Directions: Retype every line from the start of the entries below down to the line with "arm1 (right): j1", both ends included; skip the pictures.

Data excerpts
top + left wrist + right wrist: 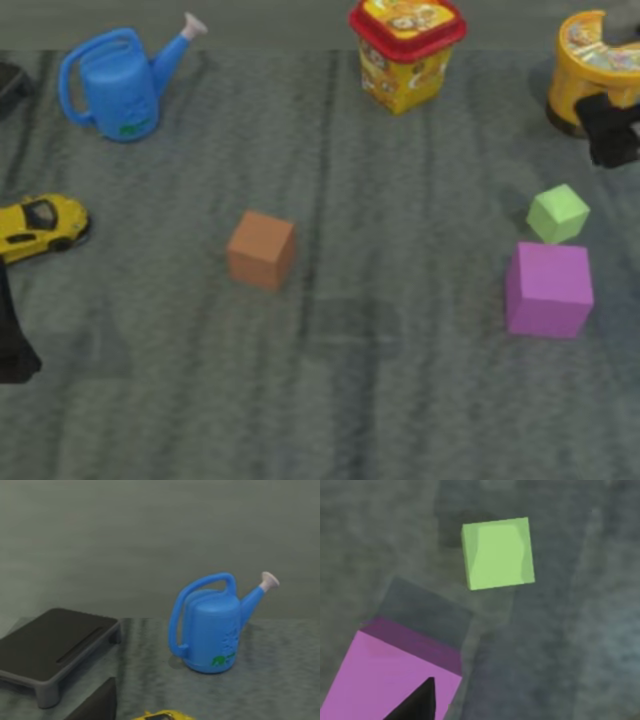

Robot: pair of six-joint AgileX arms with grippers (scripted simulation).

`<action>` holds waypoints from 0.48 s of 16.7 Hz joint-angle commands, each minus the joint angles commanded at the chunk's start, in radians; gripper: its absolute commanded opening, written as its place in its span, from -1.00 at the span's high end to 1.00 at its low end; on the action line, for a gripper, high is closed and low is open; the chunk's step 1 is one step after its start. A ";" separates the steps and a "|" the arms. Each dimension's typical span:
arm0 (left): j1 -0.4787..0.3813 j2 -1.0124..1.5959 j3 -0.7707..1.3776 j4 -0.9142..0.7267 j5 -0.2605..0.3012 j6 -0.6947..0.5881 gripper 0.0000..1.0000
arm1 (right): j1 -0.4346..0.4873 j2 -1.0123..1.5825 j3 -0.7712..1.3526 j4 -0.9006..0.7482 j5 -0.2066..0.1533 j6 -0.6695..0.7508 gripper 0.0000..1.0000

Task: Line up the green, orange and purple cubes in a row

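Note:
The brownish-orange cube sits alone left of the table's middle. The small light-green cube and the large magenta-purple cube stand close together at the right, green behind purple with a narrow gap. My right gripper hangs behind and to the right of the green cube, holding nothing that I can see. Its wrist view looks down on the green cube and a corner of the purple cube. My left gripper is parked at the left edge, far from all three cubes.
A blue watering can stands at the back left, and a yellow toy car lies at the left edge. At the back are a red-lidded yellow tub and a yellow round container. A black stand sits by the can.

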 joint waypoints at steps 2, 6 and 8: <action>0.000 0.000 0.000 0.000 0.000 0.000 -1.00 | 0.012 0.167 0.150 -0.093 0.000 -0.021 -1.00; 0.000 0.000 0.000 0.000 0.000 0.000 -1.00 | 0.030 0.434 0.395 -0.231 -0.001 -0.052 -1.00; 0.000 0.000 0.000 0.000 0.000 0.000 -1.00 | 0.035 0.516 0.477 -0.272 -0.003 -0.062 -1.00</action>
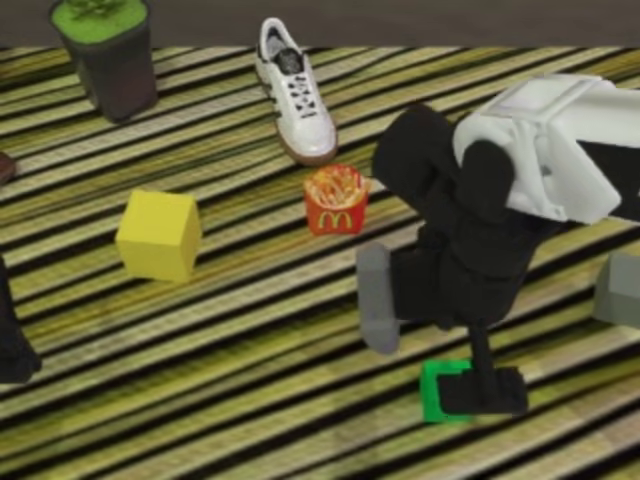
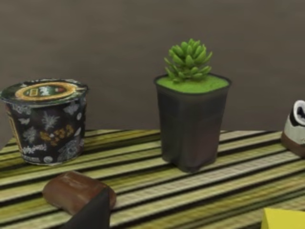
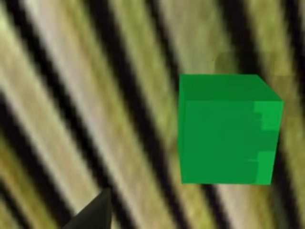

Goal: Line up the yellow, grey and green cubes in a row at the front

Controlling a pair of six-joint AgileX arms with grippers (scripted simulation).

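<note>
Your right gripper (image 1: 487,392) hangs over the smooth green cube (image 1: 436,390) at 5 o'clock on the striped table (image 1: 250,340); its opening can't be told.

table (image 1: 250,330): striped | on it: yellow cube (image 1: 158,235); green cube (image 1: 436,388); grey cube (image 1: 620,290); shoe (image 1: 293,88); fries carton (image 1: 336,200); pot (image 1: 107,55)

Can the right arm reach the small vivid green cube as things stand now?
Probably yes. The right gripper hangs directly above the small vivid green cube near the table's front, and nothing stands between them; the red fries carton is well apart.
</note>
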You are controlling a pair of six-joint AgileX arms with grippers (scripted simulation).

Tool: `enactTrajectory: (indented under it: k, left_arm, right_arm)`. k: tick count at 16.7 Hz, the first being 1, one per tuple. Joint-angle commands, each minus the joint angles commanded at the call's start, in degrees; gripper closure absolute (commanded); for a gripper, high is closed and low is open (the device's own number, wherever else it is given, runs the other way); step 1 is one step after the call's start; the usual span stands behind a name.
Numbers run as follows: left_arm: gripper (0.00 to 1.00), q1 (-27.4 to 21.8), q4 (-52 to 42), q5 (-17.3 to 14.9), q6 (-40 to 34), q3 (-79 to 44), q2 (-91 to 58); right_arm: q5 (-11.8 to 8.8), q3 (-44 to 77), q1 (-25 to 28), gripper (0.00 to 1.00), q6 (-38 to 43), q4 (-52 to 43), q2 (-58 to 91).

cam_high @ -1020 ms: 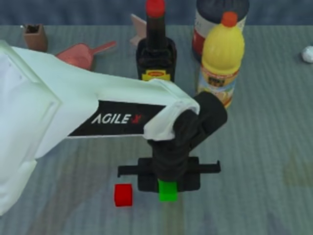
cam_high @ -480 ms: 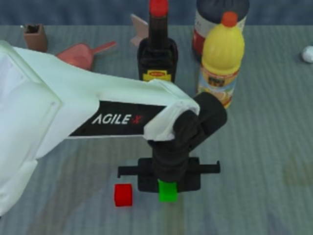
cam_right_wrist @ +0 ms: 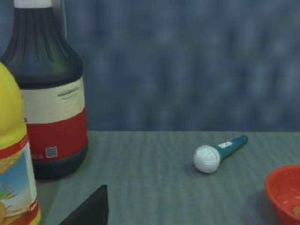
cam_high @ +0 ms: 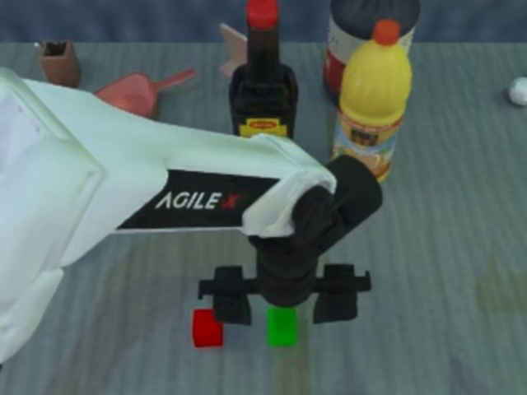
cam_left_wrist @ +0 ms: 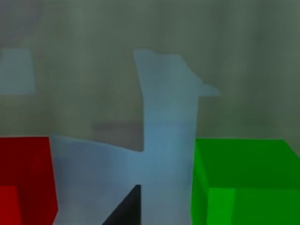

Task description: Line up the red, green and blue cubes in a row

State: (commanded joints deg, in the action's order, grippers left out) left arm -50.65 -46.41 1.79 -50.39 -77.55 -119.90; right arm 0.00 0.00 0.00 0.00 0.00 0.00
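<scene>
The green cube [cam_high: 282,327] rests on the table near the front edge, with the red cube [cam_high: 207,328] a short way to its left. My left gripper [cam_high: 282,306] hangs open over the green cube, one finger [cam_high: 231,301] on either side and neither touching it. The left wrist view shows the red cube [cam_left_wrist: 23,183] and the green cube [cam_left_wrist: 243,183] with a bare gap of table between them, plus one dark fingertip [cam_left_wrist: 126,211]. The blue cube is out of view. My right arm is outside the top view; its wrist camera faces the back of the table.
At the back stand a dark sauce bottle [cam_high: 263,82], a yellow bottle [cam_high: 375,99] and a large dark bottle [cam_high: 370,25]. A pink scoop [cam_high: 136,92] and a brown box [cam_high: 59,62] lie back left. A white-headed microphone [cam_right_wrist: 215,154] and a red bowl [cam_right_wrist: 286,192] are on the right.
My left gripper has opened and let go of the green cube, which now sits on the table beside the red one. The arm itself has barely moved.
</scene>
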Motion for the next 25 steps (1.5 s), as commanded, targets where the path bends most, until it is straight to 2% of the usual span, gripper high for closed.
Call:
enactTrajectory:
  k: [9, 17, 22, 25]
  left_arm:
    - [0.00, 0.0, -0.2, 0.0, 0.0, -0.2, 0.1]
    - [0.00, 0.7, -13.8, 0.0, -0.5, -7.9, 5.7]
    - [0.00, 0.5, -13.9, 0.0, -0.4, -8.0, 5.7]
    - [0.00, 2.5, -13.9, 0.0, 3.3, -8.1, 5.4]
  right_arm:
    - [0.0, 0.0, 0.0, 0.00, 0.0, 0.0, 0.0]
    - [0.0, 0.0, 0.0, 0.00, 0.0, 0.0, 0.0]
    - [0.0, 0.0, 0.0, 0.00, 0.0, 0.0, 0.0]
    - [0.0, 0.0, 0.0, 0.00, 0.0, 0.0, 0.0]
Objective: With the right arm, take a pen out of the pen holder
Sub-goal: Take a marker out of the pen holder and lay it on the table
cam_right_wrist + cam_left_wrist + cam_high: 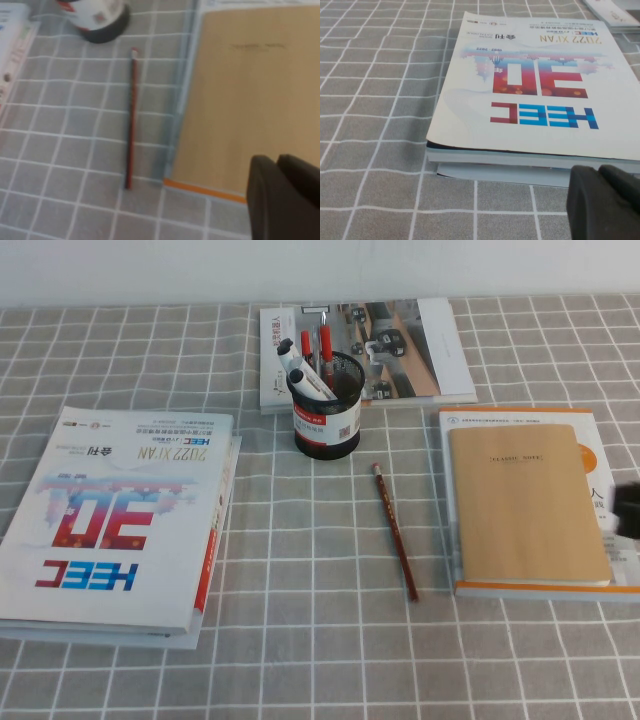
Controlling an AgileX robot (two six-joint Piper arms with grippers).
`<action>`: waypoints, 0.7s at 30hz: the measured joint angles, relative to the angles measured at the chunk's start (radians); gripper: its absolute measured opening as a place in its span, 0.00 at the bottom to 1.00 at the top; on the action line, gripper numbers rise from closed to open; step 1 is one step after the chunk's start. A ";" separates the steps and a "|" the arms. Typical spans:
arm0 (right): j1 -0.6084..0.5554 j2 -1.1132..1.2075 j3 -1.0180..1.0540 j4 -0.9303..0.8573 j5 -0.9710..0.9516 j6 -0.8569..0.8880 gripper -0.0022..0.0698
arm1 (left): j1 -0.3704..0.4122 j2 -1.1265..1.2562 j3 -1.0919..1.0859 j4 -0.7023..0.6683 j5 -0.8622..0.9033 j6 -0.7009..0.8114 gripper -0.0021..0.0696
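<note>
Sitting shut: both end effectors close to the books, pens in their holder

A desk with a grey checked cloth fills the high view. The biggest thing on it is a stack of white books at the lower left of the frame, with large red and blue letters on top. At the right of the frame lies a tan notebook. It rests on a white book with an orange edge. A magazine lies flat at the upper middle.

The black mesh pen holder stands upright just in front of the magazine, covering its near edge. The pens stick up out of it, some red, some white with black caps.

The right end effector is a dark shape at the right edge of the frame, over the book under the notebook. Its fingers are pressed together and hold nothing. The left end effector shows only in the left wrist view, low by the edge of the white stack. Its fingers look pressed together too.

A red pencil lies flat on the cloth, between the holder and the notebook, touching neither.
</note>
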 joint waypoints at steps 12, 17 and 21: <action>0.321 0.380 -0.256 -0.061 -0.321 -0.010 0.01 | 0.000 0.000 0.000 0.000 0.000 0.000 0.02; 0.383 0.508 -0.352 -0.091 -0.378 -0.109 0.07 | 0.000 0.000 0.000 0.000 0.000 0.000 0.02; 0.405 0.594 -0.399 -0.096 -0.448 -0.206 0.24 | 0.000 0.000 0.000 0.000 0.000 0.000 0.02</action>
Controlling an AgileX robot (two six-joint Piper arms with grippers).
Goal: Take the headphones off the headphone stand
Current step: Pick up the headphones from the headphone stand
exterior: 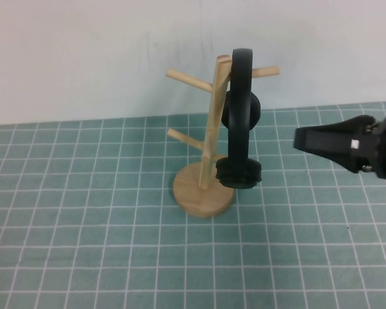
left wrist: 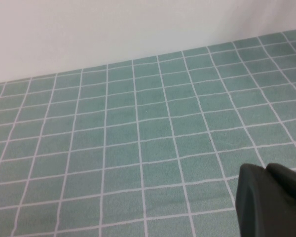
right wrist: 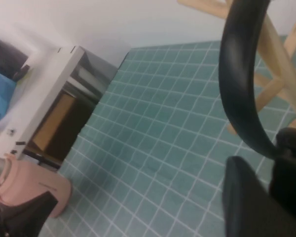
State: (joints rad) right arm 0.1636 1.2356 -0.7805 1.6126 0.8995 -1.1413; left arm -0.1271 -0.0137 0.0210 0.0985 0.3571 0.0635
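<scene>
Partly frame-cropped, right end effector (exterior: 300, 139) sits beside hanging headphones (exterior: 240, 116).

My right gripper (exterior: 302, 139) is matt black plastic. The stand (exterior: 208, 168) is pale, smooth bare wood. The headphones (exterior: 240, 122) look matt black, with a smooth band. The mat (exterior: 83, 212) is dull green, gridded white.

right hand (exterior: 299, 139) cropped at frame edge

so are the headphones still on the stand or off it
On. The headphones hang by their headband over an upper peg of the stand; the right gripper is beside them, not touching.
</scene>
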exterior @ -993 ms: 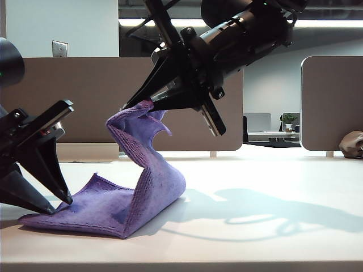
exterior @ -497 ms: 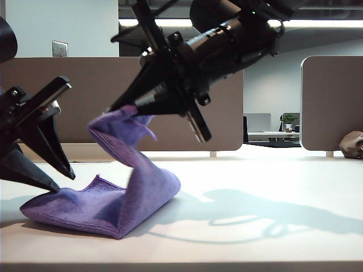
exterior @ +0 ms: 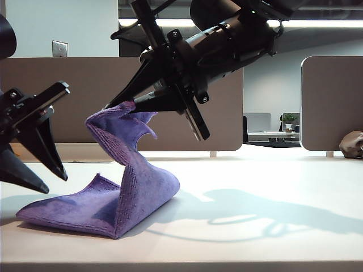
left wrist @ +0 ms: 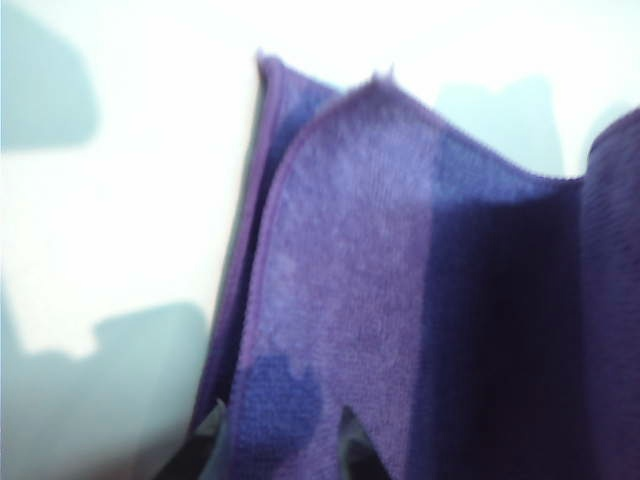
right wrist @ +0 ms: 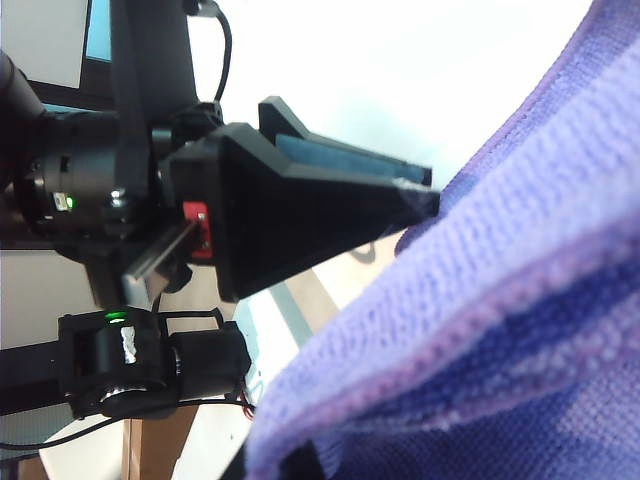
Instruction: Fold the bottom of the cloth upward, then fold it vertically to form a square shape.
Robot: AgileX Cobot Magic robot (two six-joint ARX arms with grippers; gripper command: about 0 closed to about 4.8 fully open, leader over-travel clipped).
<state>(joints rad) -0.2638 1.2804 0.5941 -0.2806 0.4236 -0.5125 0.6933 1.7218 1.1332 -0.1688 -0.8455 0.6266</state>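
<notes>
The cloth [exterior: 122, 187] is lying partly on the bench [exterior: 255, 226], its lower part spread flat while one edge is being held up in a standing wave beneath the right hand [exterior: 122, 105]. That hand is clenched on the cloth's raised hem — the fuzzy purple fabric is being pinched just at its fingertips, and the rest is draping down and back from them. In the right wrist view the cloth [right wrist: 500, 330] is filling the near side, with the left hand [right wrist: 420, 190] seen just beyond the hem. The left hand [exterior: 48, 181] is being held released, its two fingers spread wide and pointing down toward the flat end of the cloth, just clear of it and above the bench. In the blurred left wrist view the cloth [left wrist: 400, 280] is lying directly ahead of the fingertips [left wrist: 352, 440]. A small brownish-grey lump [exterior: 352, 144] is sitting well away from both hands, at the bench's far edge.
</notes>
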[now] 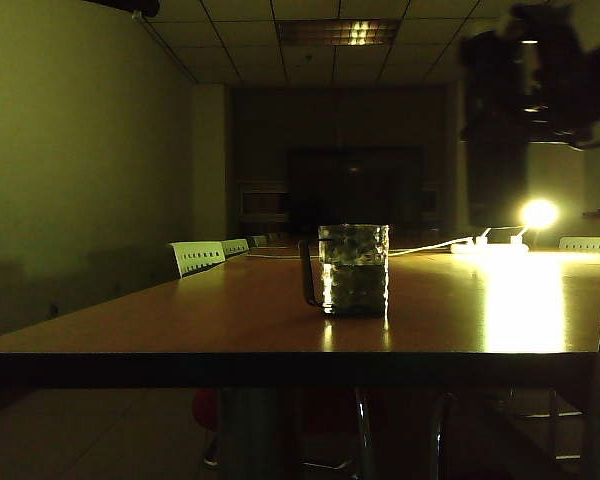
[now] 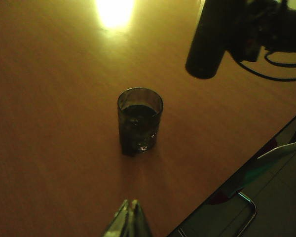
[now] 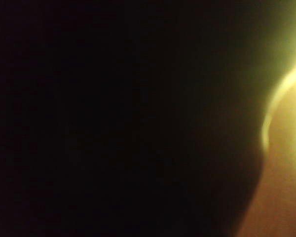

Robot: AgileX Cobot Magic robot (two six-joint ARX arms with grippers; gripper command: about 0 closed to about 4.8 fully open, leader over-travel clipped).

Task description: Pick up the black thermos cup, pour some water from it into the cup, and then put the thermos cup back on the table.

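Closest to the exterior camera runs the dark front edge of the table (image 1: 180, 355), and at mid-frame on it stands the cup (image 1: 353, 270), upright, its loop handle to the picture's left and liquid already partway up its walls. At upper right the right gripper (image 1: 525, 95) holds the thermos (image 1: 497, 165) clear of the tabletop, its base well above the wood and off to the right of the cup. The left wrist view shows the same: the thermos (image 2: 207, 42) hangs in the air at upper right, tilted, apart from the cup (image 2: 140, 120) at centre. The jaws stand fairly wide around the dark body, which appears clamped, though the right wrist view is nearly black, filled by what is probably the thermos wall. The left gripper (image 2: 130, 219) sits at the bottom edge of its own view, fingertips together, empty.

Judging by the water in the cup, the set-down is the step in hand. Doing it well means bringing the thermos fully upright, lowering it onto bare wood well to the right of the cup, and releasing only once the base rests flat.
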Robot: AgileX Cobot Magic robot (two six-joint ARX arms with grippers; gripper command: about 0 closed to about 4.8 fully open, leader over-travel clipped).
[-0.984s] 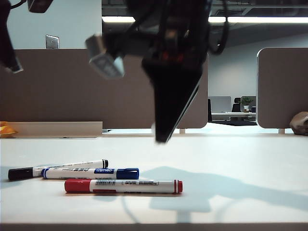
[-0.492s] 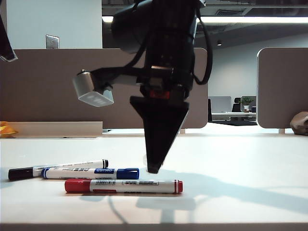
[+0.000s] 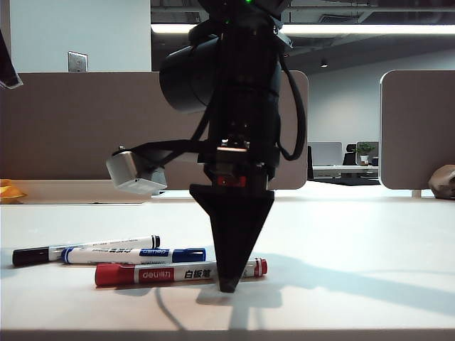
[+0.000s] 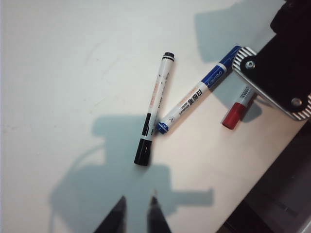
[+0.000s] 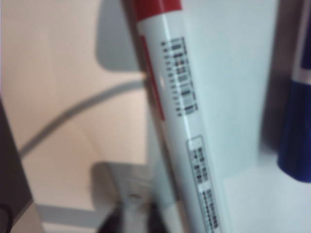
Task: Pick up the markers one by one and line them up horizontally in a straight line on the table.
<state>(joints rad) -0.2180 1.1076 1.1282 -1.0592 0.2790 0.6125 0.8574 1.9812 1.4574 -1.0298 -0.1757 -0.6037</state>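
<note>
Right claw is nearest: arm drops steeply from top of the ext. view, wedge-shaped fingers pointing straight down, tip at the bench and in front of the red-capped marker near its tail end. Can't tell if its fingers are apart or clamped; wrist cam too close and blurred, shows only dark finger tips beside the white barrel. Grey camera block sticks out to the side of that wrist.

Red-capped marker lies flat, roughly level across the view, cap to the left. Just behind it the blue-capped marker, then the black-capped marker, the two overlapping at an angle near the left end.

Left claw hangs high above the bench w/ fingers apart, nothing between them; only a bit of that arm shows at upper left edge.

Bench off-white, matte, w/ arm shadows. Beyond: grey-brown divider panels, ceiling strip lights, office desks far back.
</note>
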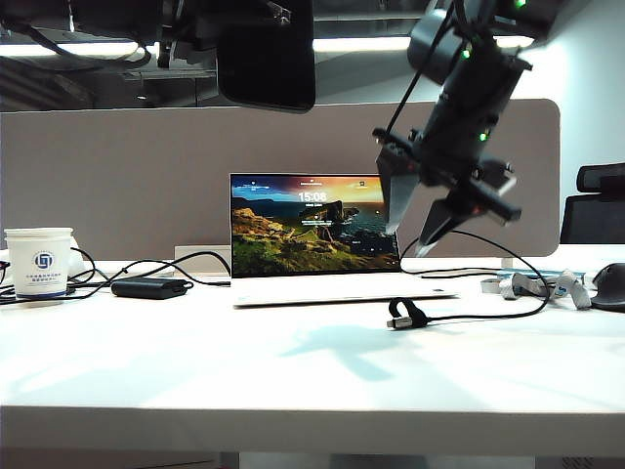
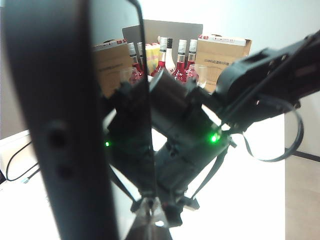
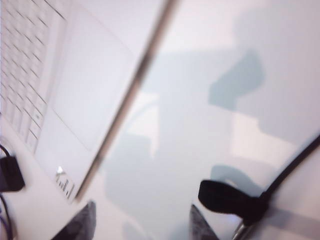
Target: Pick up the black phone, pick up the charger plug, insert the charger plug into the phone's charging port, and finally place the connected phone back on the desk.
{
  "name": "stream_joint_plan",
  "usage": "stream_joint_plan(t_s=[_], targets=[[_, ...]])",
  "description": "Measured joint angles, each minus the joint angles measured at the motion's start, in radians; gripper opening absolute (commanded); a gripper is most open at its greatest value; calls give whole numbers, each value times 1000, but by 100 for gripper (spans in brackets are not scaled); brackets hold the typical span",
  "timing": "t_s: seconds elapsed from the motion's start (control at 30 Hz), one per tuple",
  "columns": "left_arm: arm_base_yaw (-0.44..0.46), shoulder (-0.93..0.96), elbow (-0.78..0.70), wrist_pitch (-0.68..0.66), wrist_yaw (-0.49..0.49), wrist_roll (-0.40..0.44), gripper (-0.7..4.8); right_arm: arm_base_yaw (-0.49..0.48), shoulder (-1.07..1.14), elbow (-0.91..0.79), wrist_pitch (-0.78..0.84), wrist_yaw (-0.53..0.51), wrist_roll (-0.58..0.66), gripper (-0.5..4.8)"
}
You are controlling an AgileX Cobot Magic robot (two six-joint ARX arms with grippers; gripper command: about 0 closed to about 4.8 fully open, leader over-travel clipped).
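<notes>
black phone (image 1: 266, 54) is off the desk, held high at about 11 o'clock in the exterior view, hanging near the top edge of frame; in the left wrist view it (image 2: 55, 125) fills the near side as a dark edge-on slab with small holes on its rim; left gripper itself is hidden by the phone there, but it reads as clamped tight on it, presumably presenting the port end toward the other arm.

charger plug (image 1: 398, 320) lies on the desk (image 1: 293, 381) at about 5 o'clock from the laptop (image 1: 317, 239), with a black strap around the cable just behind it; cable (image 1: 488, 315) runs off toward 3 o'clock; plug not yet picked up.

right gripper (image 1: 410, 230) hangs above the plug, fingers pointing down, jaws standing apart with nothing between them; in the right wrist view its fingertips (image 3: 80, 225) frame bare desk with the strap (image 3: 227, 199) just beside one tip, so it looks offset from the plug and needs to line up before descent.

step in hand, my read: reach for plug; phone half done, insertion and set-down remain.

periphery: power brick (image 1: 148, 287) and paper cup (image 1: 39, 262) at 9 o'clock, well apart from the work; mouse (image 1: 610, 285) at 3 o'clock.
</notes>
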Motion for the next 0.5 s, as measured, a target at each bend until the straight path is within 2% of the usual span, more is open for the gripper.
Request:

Response to the exercise:
top + left wrist + right wrist: 

Robot: pair of six-joint AgileX arms with grippers (scripted simulation).

`<action>` holds waypoints from 0.48 s of 16.7 Hz joint-angle commands, each minus the joint angles commanded at the chunk's start, in radians; gripper: its absolute commanded opening, written as its place in its span, from -1.00 at the span's high end to 1.00 at its low end; on the action line, for a gripper, high is closed and low is open; the chunk's step 1 is one step after its start. A ";" separates the steps and a "|" the arms. Each dimension's typical span:
arm0 (left): j1 -0.4787..0.3813 j2 -1.0124..1.5959 j3 -0.7707..1.3776 j4 -0.9142..0.7267 j5 -0.2605..0.3012 j6 -0.6947..0.5881 gripper 0.0000..1.0000
arm1 (right): j1 -0.4346..0.4873 j2 -1.0123..1.5825 j3 -0.7712..1.3526 j4 -0.9006..0.7482 j5 -0.2066..0.1533 j6 -0.6695..0.7508 gripper 0.0000..1.0000

The answer has been given, and the exercise is complete.